O problema não é nem baixar o pacote, mas sim não ter como ter certeza de que aquele pacote veio do lugar que você espera ou que ele foi publicado por quem você espera. Mas isso está prestes a mudar.

NPM Package Provenance

Recentemente a NPM anunciou uma novidade, o package provenance. Que vai ser a forma que você pode identificar que um pacote foi feito por quem diz que o criou, e também foi publicado de uma fonte confiável.

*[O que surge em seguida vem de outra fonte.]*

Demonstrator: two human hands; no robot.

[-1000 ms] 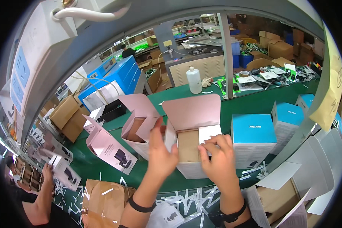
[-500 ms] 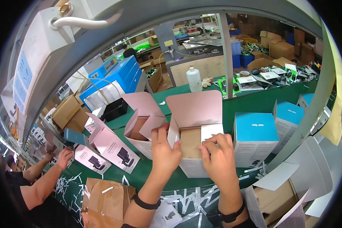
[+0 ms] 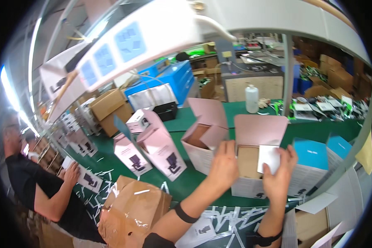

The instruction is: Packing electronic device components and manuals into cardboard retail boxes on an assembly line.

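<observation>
An open box (image 3: 250,187) with a pale pink inside and a raised lid stands before me. Brown cardboard (image 3: 247,162) fills its inside. My right hand (image 3: 280,171) pinches a small white booklet or card (image 3: 268,156) at the right part of the opening. At the box's left edge, my left hand (image 3: 225,163) is closed with its fingers against the side flap; their tips are partly hidden. Just left of it is a second open box (image 3: 198,155), its flaps up and brown cardboard inside.
Blue-topped boxes (image 3: 311,159) stand at right, two pink-sided boxes (image 3: 163,149) at left. A taped brown carton (image 3: 132,206) and white paper strips (image 3: 235,221) lie near me. Behind are a white bottle (image 3: 251,99) and a metal post (image 3: 287,74). A co-worker (image 3: 49,186) handles a box at far left.
The view has swung left, so things sit further right. My right hand now grips the white piece, which looks tilted up. The co-worker's hands have moved to a box nearer their body.
</observation>
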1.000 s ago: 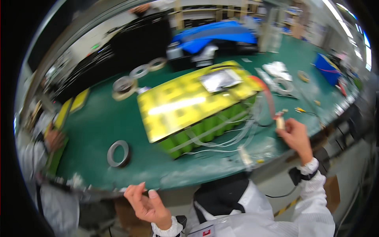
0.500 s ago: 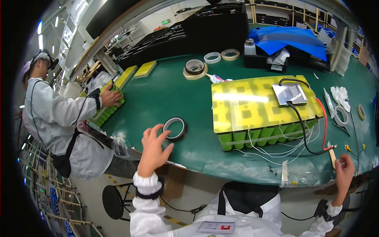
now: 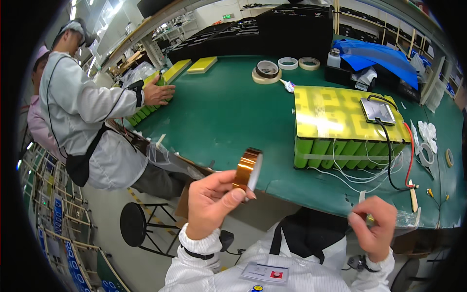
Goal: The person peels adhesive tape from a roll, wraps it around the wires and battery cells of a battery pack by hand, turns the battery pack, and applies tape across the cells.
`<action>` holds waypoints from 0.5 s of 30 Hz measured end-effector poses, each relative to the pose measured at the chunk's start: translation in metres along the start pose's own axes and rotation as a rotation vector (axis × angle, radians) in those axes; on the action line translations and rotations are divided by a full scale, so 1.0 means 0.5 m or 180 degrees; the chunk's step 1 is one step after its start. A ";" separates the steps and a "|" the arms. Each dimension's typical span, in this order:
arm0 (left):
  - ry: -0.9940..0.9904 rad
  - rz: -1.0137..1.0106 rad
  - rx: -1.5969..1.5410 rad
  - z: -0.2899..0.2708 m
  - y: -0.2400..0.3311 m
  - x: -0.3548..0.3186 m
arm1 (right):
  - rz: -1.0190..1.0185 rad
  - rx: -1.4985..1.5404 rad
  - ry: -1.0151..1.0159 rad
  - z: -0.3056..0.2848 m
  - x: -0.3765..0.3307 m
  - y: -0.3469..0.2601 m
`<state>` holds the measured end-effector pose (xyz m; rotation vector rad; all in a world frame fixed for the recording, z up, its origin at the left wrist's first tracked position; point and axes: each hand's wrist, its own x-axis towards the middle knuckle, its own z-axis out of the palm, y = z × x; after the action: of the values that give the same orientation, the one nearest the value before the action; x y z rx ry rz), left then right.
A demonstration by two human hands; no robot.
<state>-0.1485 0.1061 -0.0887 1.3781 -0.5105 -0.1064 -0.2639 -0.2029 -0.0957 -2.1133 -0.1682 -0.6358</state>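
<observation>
My left hand (image 3: 212,202) grips a roll of glossy amber tape (image 3: 246,168) between thumb and fingers. The roll stands on edge, raised at the front edge of the green table, its pale inner core showing on the right side. My right hand (image 3: 375,228) is at the front edge on the right, its fingers loosely curled with nothing visible in them. Beyond it sits a large battery pack (image 3: 340,114) of green cells under a yellow top sheet. A flat silver module (image 3: 378,112) lies on top, with black and red cables (image 3: 410,146) and thin white wires hanging down.
Several tape rolls (image 3: 267,69) lie at the back beside a small tube (image 3: 289,86). Scissors (image 3: 427,158) and crumpled white scraps (image 3: 427,131) are at right. A co-worker (image 3: 87,92) on the left handles another green pack (image 3: 141,114). A black stool (image 3: 134,225) stands below.
My left hand has picked the tape roll up off the table and brought it toward me. My right hand has moved left, closer to the left hand. The view has shifted left.
</observation>
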 end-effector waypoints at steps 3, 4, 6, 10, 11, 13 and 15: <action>-0.0486 -0.0067 -0.0715 0.035 -0.003 -0.030 | -0.0347 0.0219 -0.0258 0.054 0.057 -0.008; -0.0471 -0.0204 -0.0943 0.050 -0.004 -0.042 | -0.0389 0.0487 -0.0235 0.080 0.076 -0.011; -0.0781 -0.0540 -0.1409 0.069 -0.008 -0.047 | -0.0241 0.1113 -0.0376 0.132 0.096 -0.011; -0.0965 -0.0928 -0.1337 0.123 0.002 -0.047 | 0.0560 0.2265 -0.1623 0.150 0.077 0.047; -0.1004 -0.1016 -0.1344 0.131 0.008 -0.044 | 0.0436 0.2174 -0.1497 0.153 0.072 0.050; -0.1150 -0.1028 -0.1121 0.140 0.005 -0.038 | 0.0738 0.2309 -0.1423 0.154 0.062 0.055; -0.1166 -0.0989 -0.0995 0.147 0.005 -0.039 | 0.0596 0.2260 -0.1258 0.154 0.055 0.058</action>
<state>-0.1961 0.0469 -0.0841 1.1232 -0.5522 -0.6742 -0.2012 -0.1616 -0.1392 -1.5106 -0.3522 -0.0153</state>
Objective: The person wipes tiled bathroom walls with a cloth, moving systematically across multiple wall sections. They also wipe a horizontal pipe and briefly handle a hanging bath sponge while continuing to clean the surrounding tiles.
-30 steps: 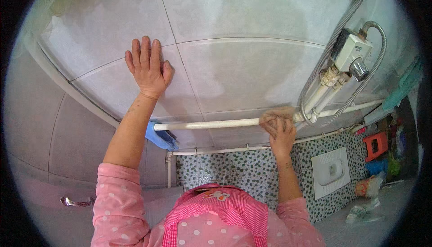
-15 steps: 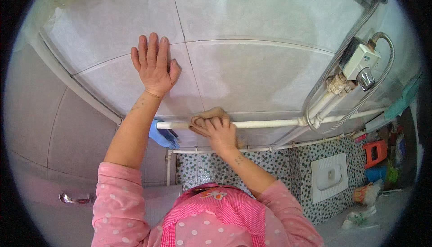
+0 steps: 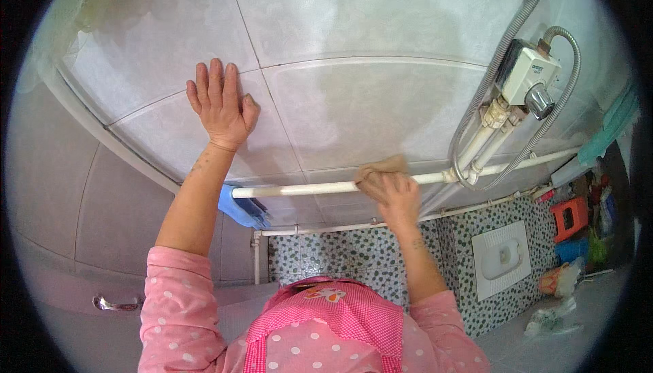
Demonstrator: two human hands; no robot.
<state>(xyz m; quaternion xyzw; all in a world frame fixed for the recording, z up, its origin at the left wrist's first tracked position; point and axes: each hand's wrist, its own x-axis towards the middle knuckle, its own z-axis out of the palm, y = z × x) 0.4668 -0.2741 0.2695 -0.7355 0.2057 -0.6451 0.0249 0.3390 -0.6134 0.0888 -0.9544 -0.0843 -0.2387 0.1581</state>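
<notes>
The left arm reached up the frame's left, its left hand (image 3: 221,106) spread flat against the white tiled wall (image 3: 354,46). The right arm rose at centre. Below lay a speckled mosaic floor (image 3: 354,254) with a white squat pan (image 3: 502,257) at lower right. The right hand (image 3: 391,193) was curled around a tan cloth (image 3: 381,169), pressing it on the white horizontal pipe (image 3: 299,189) at mid-frame.

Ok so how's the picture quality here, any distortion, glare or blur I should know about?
Head view: strong fisheye bend, so the white horizontal pipe and tile seams curve toward a black rim; soft, even light with mild sheen on the pale wall tiles and only faint shadows; the left hand flat on the tile looks sharp, while the right hand pressing a tan cloth on the pipe is slightly soft.
</notes>
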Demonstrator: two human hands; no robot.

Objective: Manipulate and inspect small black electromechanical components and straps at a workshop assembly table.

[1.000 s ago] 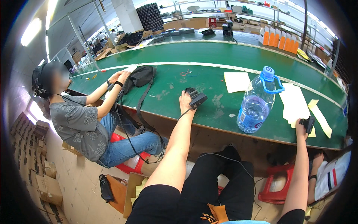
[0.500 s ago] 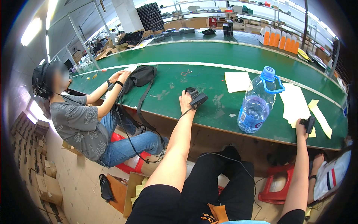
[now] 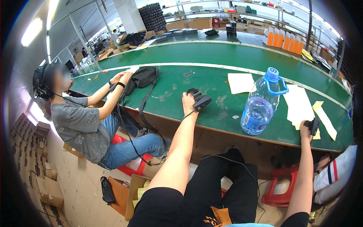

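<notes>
My left hand (image 3: 188,103) rests on the green table (image 3: 172,89) near its front edge. A black box-shaped device (image 3: 202,101) with a cable sits against this hand and covers its fingers. Far to the right, my right hand (image 3: 304,132) is at the table edge beside yellow paper sheets (image 3: 298,104). A similar black device (image 3: 313,126) is on it, and its fingers are mostly hidden too. Between my hands stands a large clear bottle (image 3: 258,109) with a blue cap and handle, partly filled.
Left of me a seated person (image 3: 85,125) has both hands by a black bag (image 3: 141,79) on the table. Another person's white striped clothing (image 3: 336,174) shows at lower right, near a red stool (image 3: 280,187). Orange-and-white boxes (image 3: 283,38) stand at the back.
At lower right, the other person's arm and striped clothing have shifted, and the wristband there no longer shows. My hands and the bottle have hardly moved.
</notes>
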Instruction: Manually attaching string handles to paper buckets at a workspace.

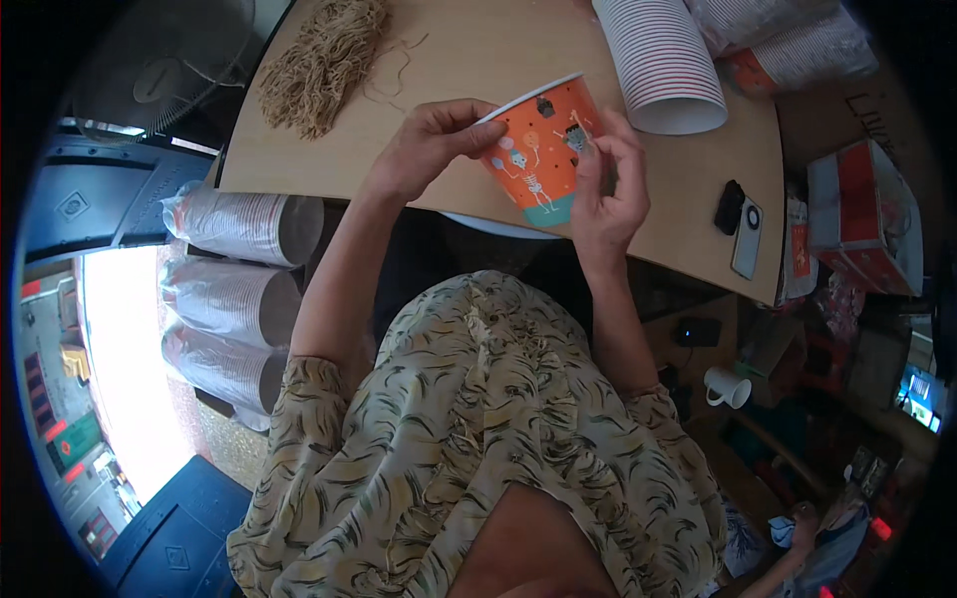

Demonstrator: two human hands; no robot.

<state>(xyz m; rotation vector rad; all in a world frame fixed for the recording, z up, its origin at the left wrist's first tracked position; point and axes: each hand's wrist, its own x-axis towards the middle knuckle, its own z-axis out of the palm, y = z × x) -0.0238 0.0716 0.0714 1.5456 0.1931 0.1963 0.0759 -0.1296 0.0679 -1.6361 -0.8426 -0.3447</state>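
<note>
Above the near edge of the table I hold an orange paper bucket [535,164], tilted, with a white rim, a green band at its base and printed cartoon figures including a skeleton. My left hand [431,145] pinches its rim at the left, thumb outside. At its right side is my right hand [610,194], closed on the wall with the thumb towards the front; some of its fingers are blurred and partly hidden. A bundle of tan twisted cords [324,70] lies at the far left of the table, a few strands trailing loose beside it.
A long nested stack of paper buckets [670,65] lies at the table's far side, with bagged ones [812,55] behind. More wrapped stacks [224,299] sit left. A black object [730,205], a silver device [746,242], a carton [865,214] and a white mug [727,388] are at right.
</note>
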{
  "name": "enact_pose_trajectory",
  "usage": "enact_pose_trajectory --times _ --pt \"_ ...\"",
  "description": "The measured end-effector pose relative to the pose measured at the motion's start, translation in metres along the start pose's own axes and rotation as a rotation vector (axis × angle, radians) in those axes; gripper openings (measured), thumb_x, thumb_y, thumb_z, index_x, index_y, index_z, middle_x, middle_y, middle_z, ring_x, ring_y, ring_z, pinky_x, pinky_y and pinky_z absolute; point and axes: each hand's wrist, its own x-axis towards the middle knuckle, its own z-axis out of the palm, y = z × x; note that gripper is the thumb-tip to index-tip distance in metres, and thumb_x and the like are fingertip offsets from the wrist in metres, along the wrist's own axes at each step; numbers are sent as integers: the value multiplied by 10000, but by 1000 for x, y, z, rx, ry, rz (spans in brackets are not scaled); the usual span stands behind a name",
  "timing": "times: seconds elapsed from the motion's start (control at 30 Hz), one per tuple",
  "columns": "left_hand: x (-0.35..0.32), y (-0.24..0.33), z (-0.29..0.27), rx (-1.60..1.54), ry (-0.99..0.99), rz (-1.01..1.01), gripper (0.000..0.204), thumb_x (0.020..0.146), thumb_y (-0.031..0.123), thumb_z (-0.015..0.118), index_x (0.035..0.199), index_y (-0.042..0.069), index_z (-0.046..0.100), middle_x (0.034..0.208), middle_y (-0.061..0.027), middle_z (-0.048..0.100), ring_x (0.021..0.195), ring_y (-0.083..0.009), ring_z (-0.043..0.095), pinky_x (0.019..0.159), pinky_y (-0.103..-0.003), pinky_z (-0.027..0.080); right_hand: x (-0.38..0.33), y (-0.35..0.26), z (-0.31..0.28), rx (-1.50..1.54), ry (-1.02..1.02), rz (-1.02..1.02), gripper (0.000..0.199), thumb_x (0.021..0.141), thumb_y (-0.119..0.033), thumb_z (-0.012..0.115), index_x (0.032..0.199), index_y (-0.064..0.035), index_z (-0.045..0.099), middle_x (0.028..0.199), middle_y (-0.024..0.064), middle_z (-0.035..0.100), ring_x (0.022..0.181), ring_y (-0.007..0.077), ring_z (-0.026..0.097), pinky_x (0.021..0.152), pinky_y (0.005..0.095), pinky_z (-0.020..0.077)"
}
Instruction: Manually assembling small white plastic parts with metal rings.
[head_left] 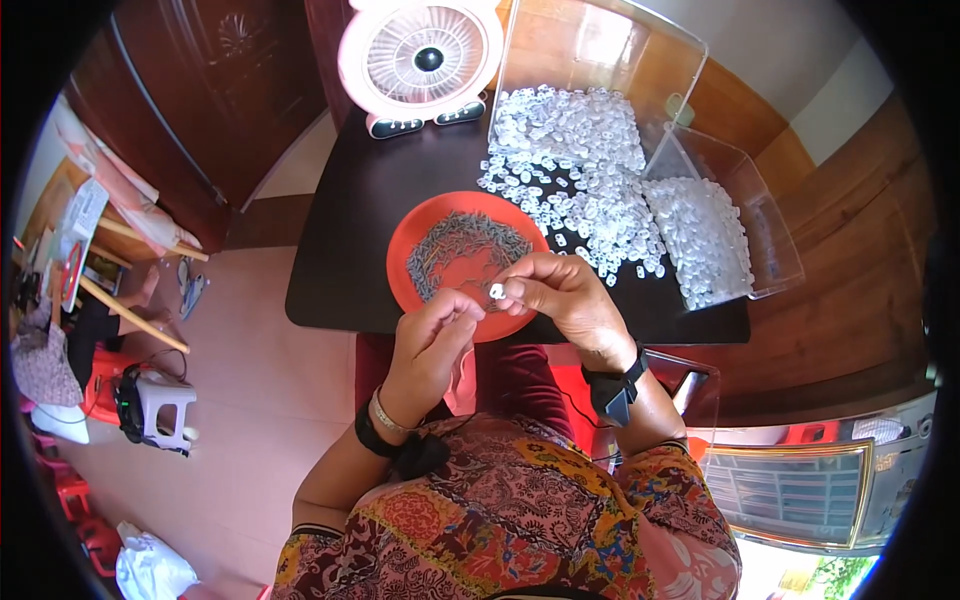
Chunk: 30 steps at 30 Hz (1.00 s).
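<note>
My right hand (pixel 568 298) pinches a small white plastic piece (pixel 497 291) between thumb and fingertips, above the near rim of an orange-red dish (pixel 400 240). Close beside it, my left hand (pixel 437 338) has thumb and fingers pressed together; whatever is between them is too small to make out. Many thin grey screw-like pieces (pixel 440 243) lie in the dish, with its bottom showing in the middle. To the right of the dish, a loose heap of whitish oval plastic pieces (pixel 610 215) spreads over the dark table (pixel 350 215).
Two clear plastic bins, one at the back (pixel 655 50) and one at the right (pixel 775 235), lie with pieces spilling from them. A pink fan (pixel 350 50) stands at the table's back edge. A person sits far left near a grey stool (pixel 165 400).
</note>
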Motion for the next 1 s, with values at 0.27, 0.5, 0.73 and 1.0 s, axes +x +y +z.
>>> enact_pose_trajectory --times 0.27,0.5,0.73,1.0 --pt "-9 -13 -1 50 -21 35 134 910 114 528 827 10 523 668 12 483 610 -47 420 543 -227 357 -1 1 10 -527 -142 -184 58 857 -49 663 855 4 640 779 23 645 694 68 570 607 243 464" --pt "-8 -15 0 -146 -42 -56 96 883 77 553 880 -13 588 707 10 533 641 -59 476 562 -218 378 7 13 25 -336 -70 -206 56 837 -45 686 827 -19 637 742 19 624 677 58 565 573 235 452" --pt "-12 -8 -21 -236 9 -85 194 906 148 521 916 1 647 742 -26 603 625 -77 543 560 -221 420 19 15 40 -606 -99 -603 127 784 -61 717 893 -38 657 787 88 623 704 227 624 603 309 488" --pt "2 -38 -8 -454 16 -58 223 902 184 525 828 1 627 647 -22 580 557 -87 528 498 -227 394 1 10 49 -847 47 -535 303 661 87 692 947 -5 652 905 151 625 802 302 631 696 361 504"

O objetivo do provenance não é só assinar o código, mas sim criar um link do pacote com o local de onde ele veio e qual foi o artefato original que gerou aquele pacote. Uma das formas seria ancorar o pacote a quem o criou através de uma chave privada, dessa forma quem quer que tenha feito o pacote pode assinar esse pacote com a chave privada e distribuir uma chave pública para verificação.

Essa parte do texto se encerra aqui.